Non si può assolutamente parlare di scienza come dio del nostro tempo perché l’esperienza religiosa è un fatto che inserisce la totalità del reale, anche le regioni dell’essere che il metodo scientifico si sforza di ignorare. Questa constatazione ci fa capire che siamo lontani da qualsiasi ipotesi di un sapere razionale come nuovo credo religioso, perché come qualsiasi teologo potrebbe testimoniare al Dio appartiene oltre alla già richiamata onniscienza una trascendenza rispetto alla condizione umana, la quale è sempre soggetta a eventi che vanno al di là della sua comprensione. Malgrado tutto il suo potere calcolante, il dispositivo della ragione non può parlare al cuore degli esseri umani, perché mai nessuna scienza, nemmeno la psicologia o il suo ramo più raffinato, la psicoanalisi, ha mai saputo aprire un discorso riguardo quale sia il destino dell’uomo. Per questo nessuna scienza umana, matematica o tecnologica potrà mai arrogarsi il diritto ad essere il centro di una nuova fede, per la semplice ragione che non riesce a riguardare la parte più profonda della vita umana.
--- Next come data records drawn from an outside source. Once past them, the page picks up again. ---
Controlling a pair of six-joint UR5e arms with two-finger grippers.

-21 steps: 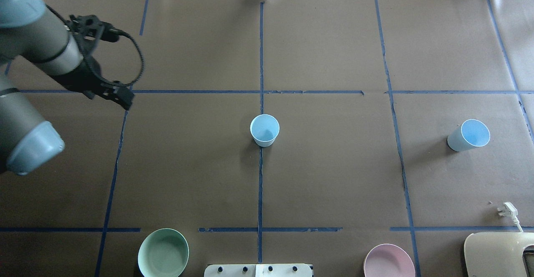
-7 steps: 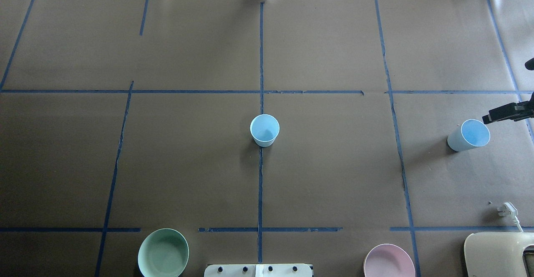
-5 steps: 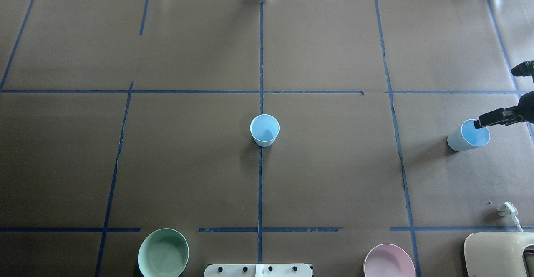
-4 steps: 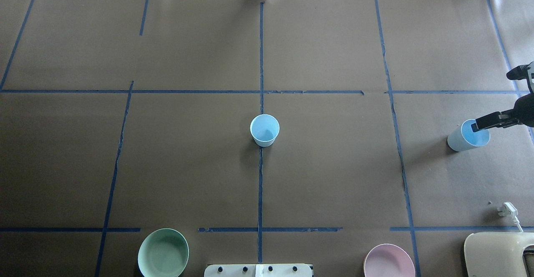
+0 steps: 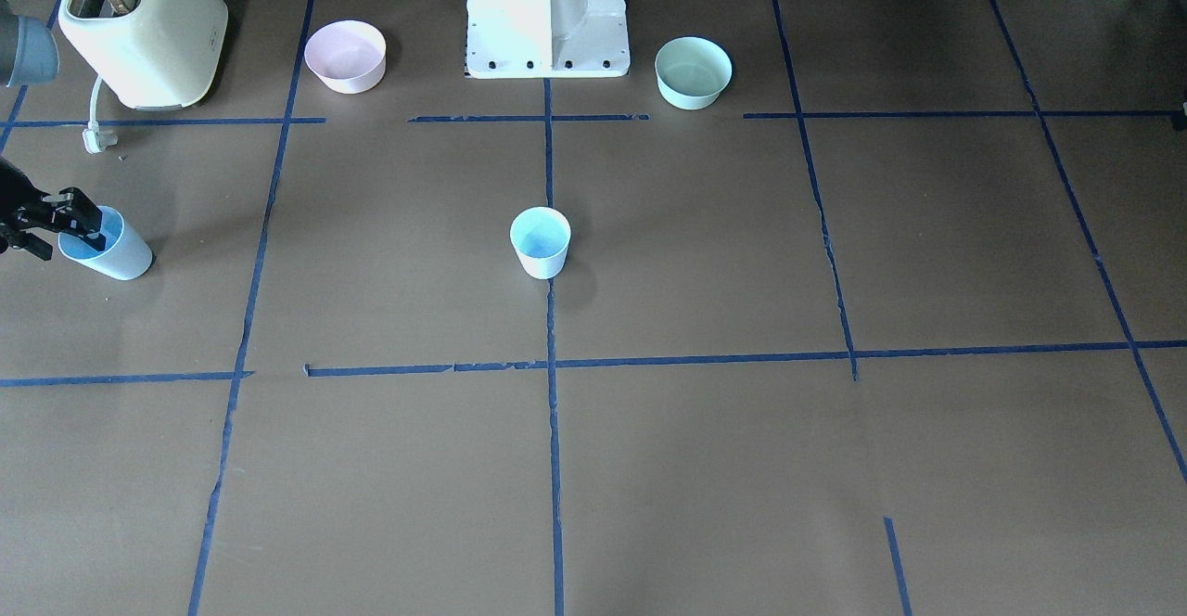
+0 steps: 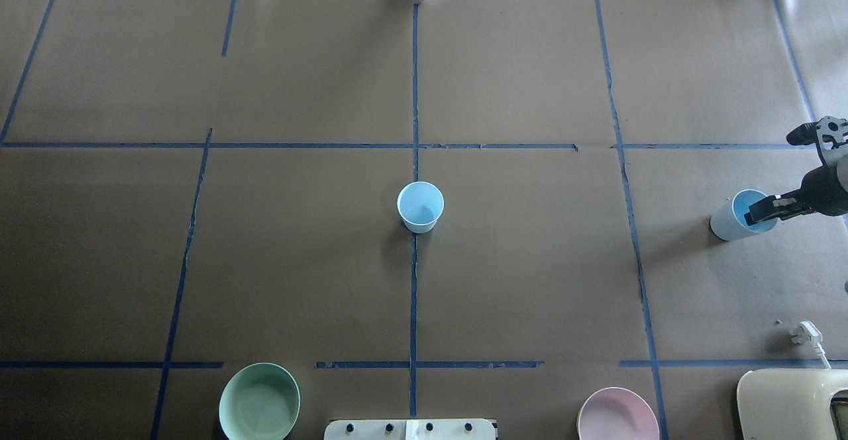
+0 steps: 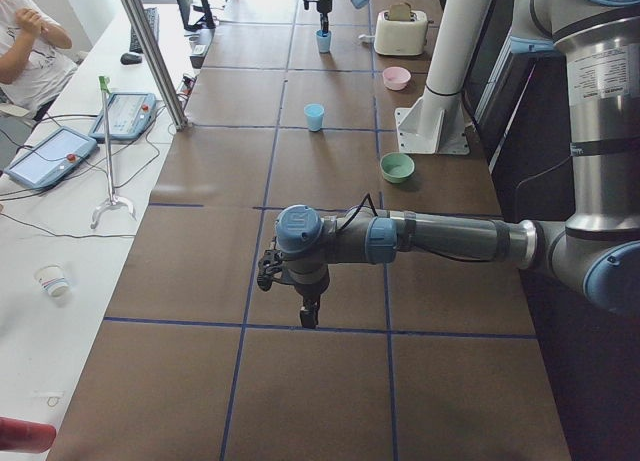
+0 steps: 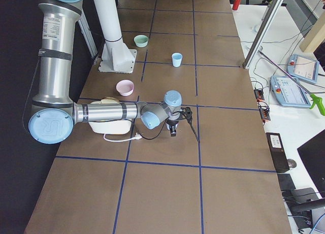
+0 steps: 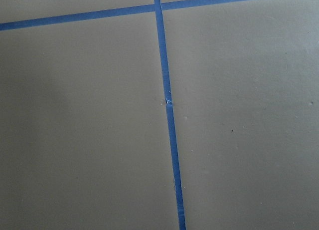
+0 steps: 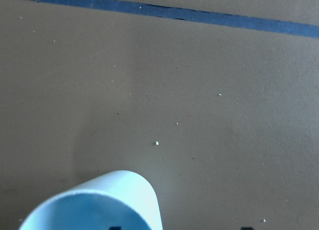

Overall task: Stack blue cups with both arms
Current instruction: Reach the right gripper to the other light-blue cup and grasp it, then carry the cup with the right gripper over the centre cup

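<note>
**Item one.** The right gripper is at the right edge of the overhead view, lowered onto the outer pale-blue tapered plastic cup, which stands upright on the table. Its jaws are parted and hold nothing. The right wrist view shows two dark tips at its bottom edge, one inside the bright blue mouth and one outside. I judge that they straddle the cup's wall for a rim pinch not yet closed. That view is cropped, so the straddle is probable rather than certain.

**Item two.** The central pale-blue tapered plastic cup stands upright and untouched on the middle tape line, well apart from the outer one. I take it as the receiving cup, set where either arm can reach.

**Item three.** The left gripper shows only in the left side view, at lower centre, hanging over bare paper away from both cups. I cannot tell whether it is parted or closed.

**Surface and room.** The brown paper sheeting is gridded with blue tape, which is torn in places. A mint-green bowl and a pink bowl flank the white pedestal base. A cream toaster occupies the outer cup's end. A seated operator is at the upper left of the left side view.
</note>
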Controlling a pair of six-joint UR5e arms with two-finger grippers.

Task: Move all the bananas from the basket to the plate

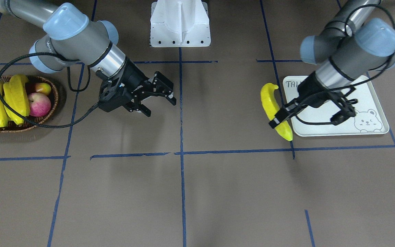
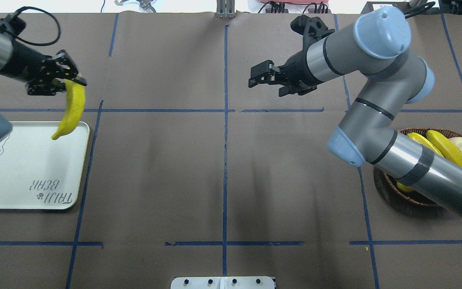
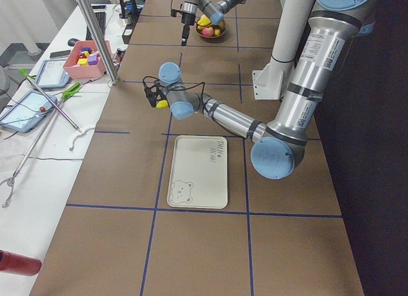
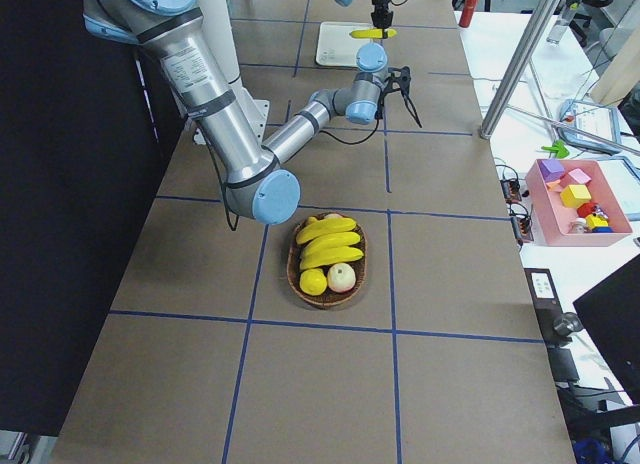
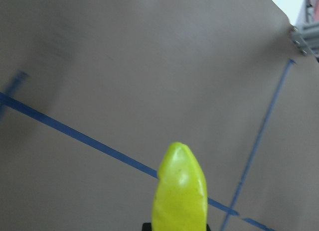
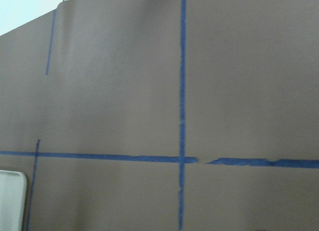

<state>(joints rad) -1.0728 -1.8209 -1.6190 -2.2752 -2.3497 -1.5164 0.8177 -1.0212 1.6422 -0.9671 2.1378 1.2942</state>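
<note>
One yellow banana [image 1: 269,99] [image 2: 74,108] [image 5: 179,191] hangs in the air just off the plate's edge, tip down, with my left gripper [image 1: 277,119] [image 2: 68,80] shut on its upper end. The plate [image 1: 338,127] [image 2: 22,172], an off-white tray with a bear cartoon, has nothing on it. At the other end of the table the dark wicker basket [image 1: 51,103] [image 2: 407,198] holds three more bananas [image 1: 17,94] [image 4: 330,246]. My right gripper [image 1: 161,108] [image 2: 266,83] hovers open and empty over the table's middle, well away from the basket.
Apples [image 1: 39,104] and a round yellow fruit [image 4: 313,281] share the basket with the bananas. The white robot base [image 1: 180,24] stands at the table's back centre. Blue tape lines cross the brown table. A pink box of blocks [image 4: 580,199] sits on a side bench.
</note>
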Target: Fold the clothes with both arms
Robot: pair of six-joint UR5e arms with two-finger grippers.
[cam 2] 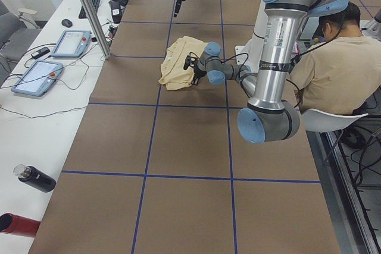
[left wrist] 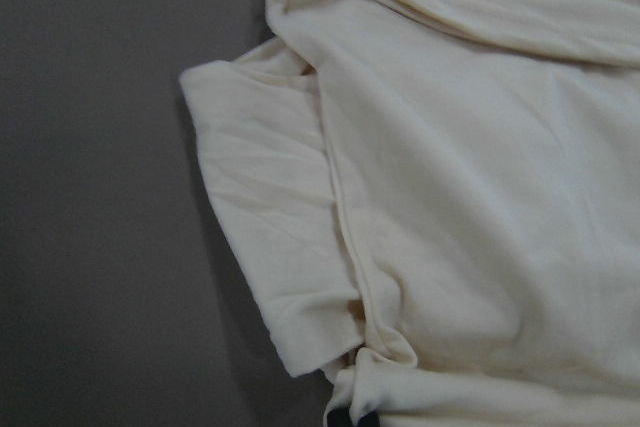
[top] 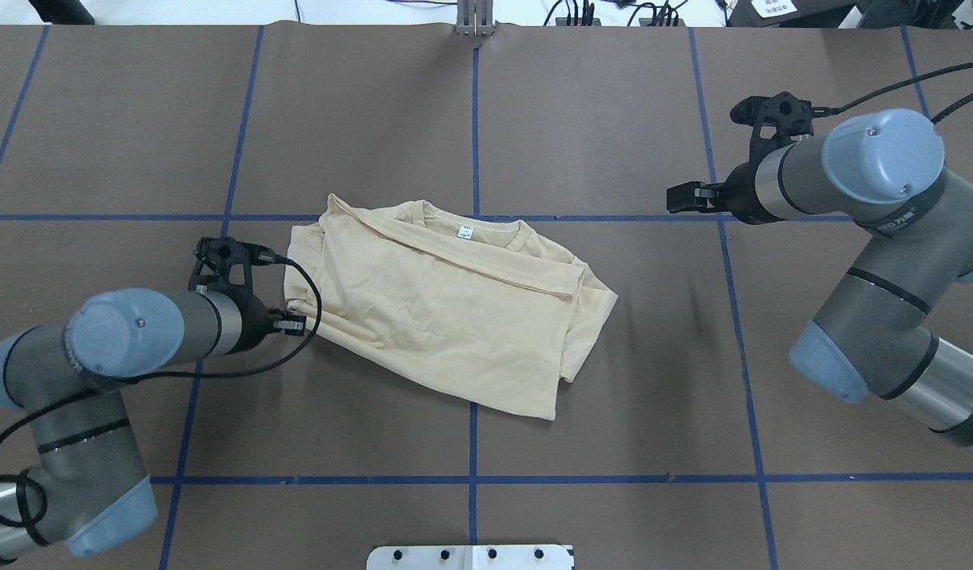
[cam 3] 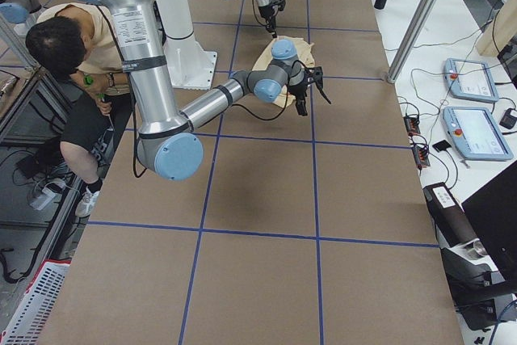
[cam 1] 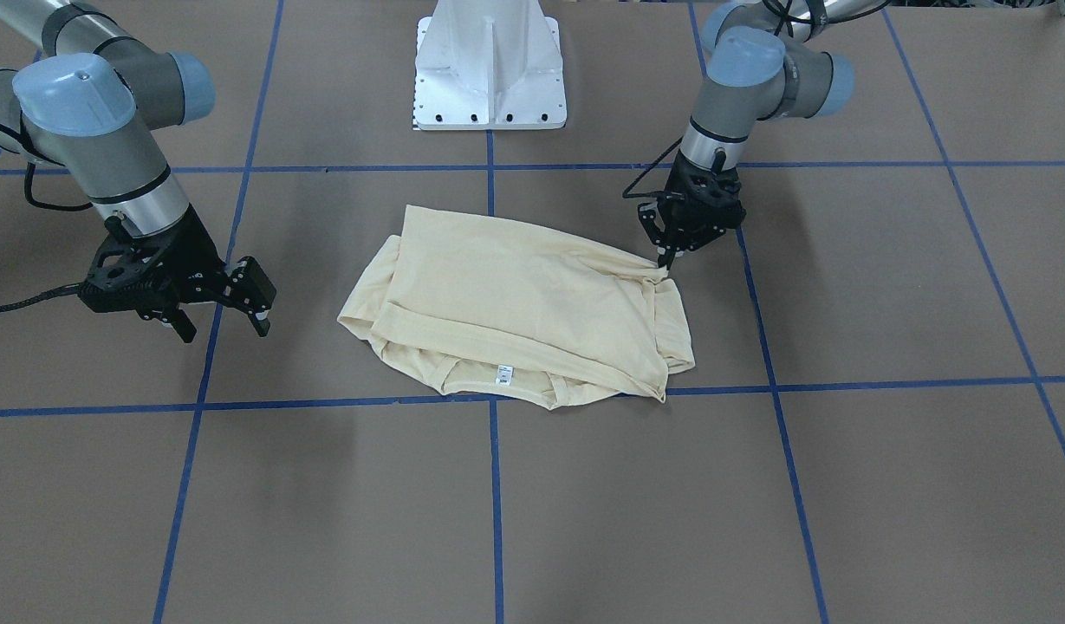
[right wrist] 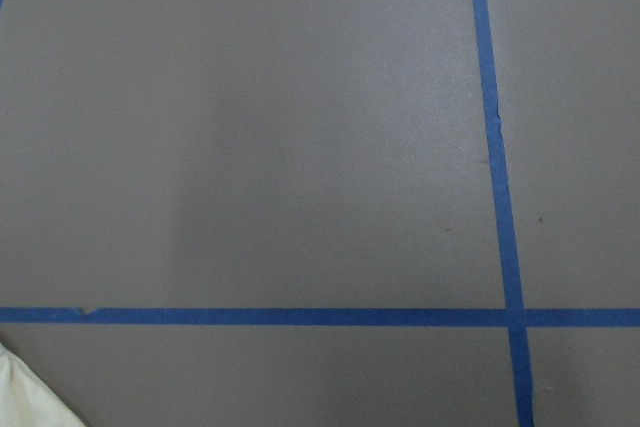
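The T-shirt's [cam 1: 515,295] bunched corner hides the tips of the left gripper [cam 1: 668,260].

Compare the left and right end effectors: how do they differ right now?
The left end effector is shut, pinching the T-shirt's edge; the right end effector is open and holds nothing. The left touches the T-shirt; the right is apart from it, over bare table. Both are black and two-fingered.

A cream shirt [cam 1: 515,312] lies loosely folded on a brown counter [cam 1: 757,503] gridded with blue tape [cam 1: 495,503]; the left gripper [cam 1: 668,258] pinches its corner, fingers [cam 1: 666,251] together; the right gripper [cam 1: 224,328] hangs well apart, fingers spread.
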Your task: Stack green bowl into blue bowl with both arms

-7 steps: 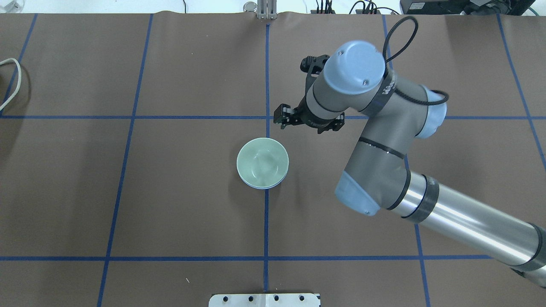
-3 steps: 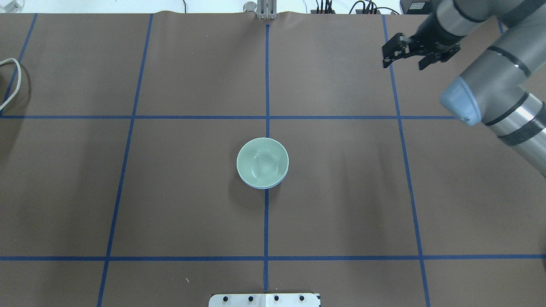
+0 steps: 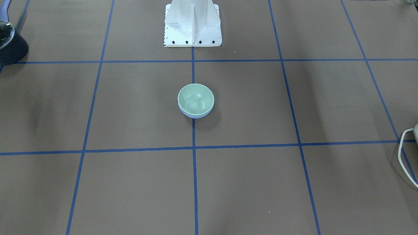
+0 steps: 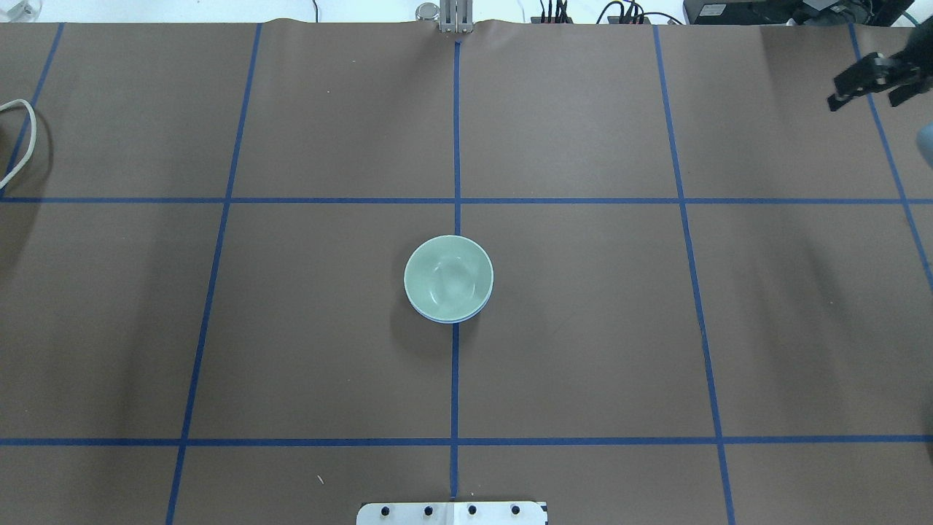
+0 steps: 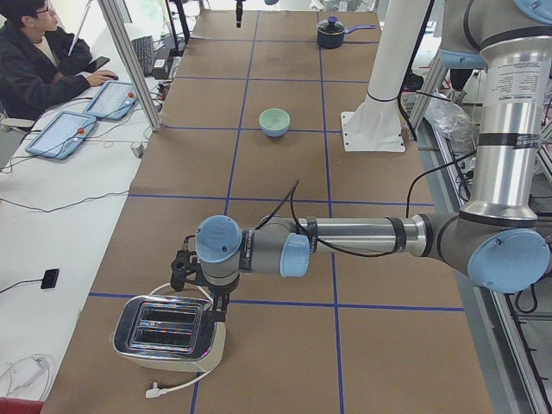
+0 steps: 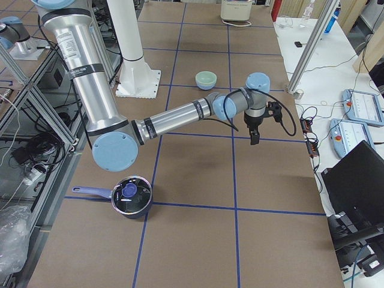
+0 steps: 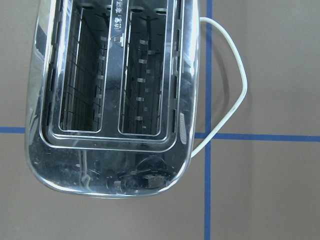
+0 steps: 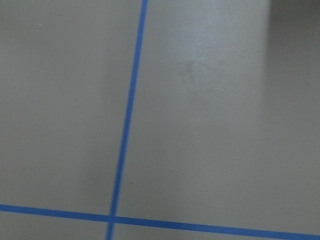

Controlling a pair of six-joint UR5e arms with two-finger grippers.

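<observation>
The green bowl sits nested inside the blue bowl at the table's centre; only a thin blue rim shows beneath it. The stack also shows in the front view, green bowl over blue rim. My right gripper is open and empty, high at the far right back, well away from the bowls. My left gripper hangs over a toaster at the table's left end, far from the bowls. It shows only in the left side view, so I cannot tell whether it is open or shut.
A chrome toaster with a white cord stands at the table's left end. A dark pot stands at the right end. The white pedestal is behind the bowls. An operator sits beside the table.
My right arm has swung away from just behind the bowls to the far right back edge, gripper still open. The stacked bowls have not moved.
</observation>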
Quando pensiamo alle ragioni per cui ci troviamo a esistere, al perché siamo qui su questa terra, alle nostre speranze, paure, incertezze ci rendiamo conto che come esseri umani, nella nostra finitezza, siamo esposti a una precarietà che nessuna scienza può colmare, un vuoto di certo che però può essere riscaldato dalla speranza che una provvidenza ci guidi, una ragione superiore ci orienti che fino ad oggi nessuna scienza matematicamente assistita è mai riuscita a prevedere o a imitare.